■ **What you have to do**: Exactly as written, print the lines from the top of the listing through the line containing "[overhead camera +"; include no pictures.

■ **Available data**:
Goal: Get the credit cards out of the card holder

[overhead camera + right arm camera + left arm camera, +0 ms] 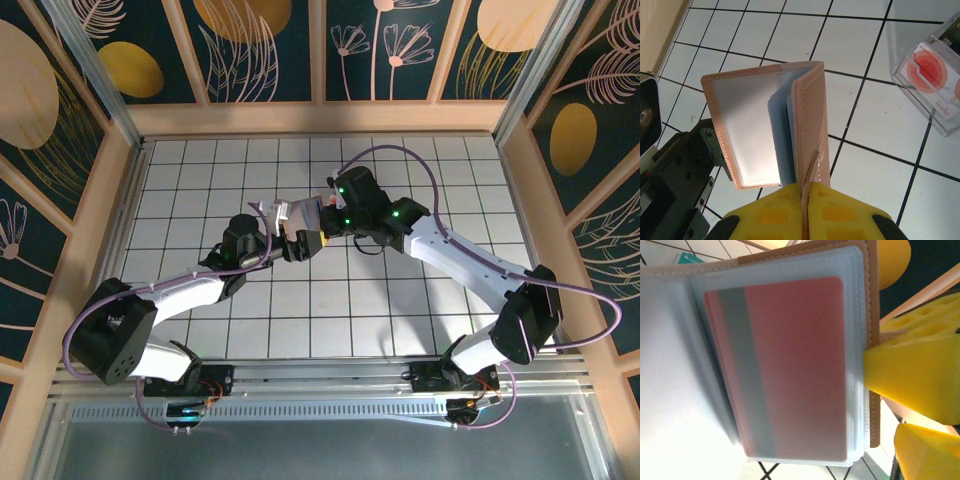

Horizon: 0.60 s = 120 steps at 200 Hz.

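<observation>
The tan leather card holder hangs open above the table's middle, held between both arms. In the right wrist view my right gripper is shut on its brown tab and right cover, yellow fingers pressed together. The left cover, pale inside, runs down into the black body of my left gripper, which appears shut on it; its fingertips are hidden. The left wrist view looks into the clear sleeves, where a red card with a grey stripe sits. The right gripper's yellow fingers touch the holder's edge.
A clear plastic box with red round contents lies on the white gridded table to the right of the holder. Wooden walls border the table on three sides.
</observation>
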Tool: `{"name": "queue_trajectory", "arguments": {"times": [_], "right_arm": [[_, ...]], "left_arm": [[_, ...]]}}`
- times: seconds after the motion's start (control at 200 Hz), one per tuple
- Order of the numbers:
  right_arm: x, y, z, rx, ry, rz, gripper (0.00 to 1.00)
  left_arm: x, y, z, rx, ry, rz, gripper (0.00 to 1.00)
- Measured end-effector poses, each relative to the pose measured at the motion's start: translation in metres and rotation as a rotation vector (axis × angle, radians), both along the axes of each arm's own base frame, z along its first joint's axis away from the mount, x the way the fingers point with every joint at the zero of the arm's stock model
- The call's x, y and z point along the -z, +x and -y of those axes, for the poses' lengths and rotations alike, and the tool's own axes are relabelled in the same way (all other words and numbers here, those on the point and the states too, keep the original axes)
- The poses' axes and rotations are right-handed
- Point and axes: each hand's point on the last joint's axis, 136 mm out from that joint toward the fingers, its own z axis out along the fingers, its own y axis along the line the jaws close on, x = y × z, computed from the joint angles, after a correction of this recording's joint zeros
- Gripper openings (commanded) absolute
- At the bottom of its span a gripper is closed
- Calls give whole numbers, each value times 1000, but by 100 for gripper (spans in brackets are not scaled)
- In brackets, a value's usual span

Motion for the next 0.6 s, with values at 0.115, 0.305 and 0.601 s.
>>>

■ **Result of the task**:
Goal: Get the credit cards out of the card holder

[overhead camera + right arm camera + left arm camera, +0 ms] 

Fully answered, the exercise is complete.